**TRY IT**
Could you repeat every record below exactly, leaving out the pictures?

++++++

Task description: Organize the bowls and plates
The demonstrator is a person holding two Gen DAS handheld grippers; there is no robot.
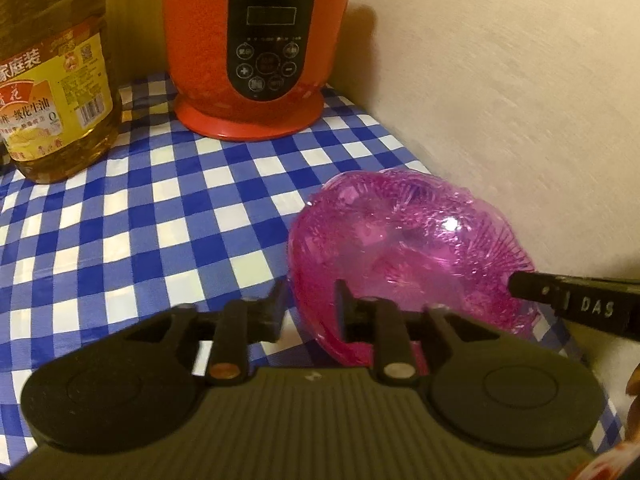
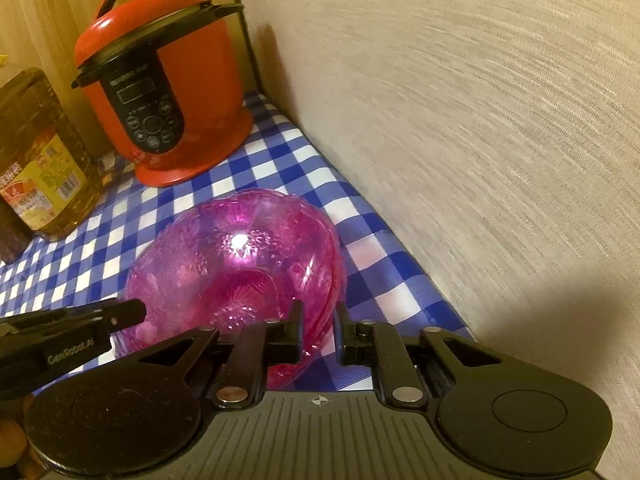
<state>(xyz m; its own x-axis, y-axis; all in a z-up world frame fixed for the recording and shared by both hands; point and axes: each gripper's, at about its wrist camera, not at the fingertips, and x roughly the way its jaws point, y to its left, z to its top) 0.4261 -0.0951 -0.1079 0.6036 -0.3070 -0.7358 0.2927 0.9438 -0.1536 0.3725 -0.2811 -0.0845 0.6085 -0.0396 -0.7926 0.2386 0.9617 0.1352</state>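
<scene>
The left gripper (image 1: 308, 300) straddles the near rim of the pink bowl (image 1: 400, 248); its fingers (image 1: 276, 300) stand slightly apart on either side of the rim, and the view does not show them pressing it. The right gripper (image 2: 318, 320) is at the same bowl (image 2: 236, 264) from the other side, its jaws narrow with the rim between them, clamped on it. Each tool shows in the other's view as a black finger at the bowl's edge. The bowl is translucent and patterned and sits tilted on the blue-and-white checked cloth (image 1: 160, 220), just beside the beige wall (image 1: 500, 100). Farther back on the cloth stand an oil bottle (image 1: 56, 100) to the left and a red cooker (image 1: 256, 52) in the corner.
</scene>
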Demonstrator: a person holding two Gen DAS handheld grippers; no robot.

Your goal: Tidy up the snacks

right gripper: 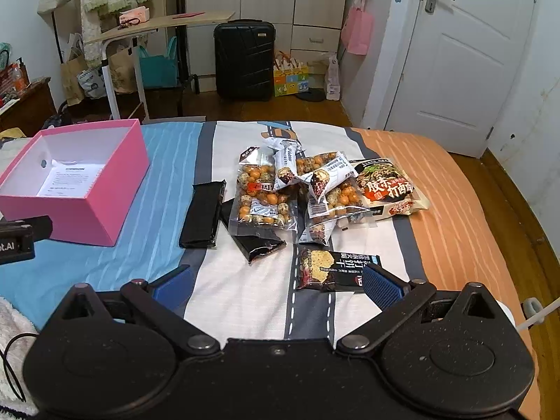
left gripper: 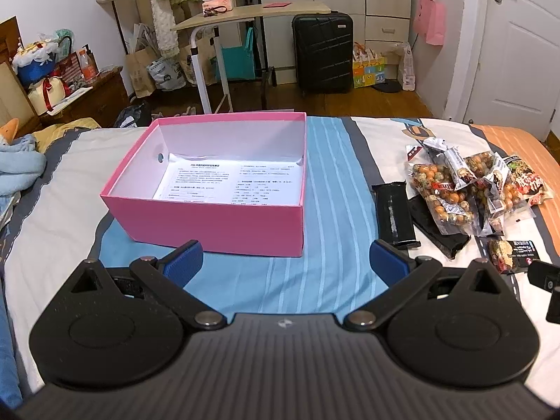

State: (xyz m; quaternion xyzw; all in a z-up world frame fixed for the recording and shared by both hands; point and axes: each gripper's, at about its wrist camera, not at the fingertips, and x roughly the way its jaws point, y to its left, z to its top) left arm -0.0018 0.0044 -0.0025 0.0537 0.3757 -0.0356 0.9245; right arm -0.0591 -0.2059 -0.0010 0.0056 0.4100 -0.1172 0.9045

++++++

**ANSWER BOX**
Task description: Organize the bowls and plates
The demonstrator is a person holding two Gen DAS handheld grippers; there is no robot.
<state>(xyz m; its own x-axis, y-axis; all in a z-up world frame fixed for the recording and shared by both hands; point and axes: each gripper's, at about its wrist camera, not at the fingertips, and x roughly the way its jaws point, y to its left, z to its top) 0.4261 -0.0951 -0.1079 0.6036 -0.3070 -0.7358 0.2927 0.9438 -0.1536 0.3725 -0.2811 -0.0845 0.6085 -0.0396 -0.7926 0.2386 0.9617 0.1352</state>
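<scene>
The left gripper (image 1: 308, 300) straddles the near rim of the pink bowl (image 1: 400, 248); its fingers (image 1: 276, 300) stand slightly apart on either side of the rim, and the view does not show them pressing it. The right gripper (image 2: 318, 320) is at the same bowl (image 2: 236, 264) from the other side, its jaws narrow with the rim between them, clamped on it. Each tool shows in the other's view as a black finger at the bowl's edge. The bowl is translucent and patterned and sits tilted on the blue-and-white checked cloth (image 1: 160, 220), just beside the beige wall (image 1: 500, 100). Farther back on the cloth stand an oil bottle (image 1: 56, 100) to the left and a red cooker (image 1: 256, 52) in the corner.
</scene>
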Demonstrator: a person holding two Gen DAS handheld grippers; no robot.

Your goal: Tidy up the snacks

right gripper: 
left gripper: 

State: (xyz m; quaternion xyzw; all in a z-up world frame fixed for the recording and shared by both hands; point and axes: each gripper's, at about its wrist camera, not at the fingertips, and x roughly the way its jaws point, y to its left, z to its top) left arm -0.0018 0.0044 -0.0025 0.0537 0.3757 -0.0356 0.9245; right arm -0.0591 -0.2059 -0.0010 0.0056 0.4100 -0.1172 0.9045

This finishes the response to the exercise.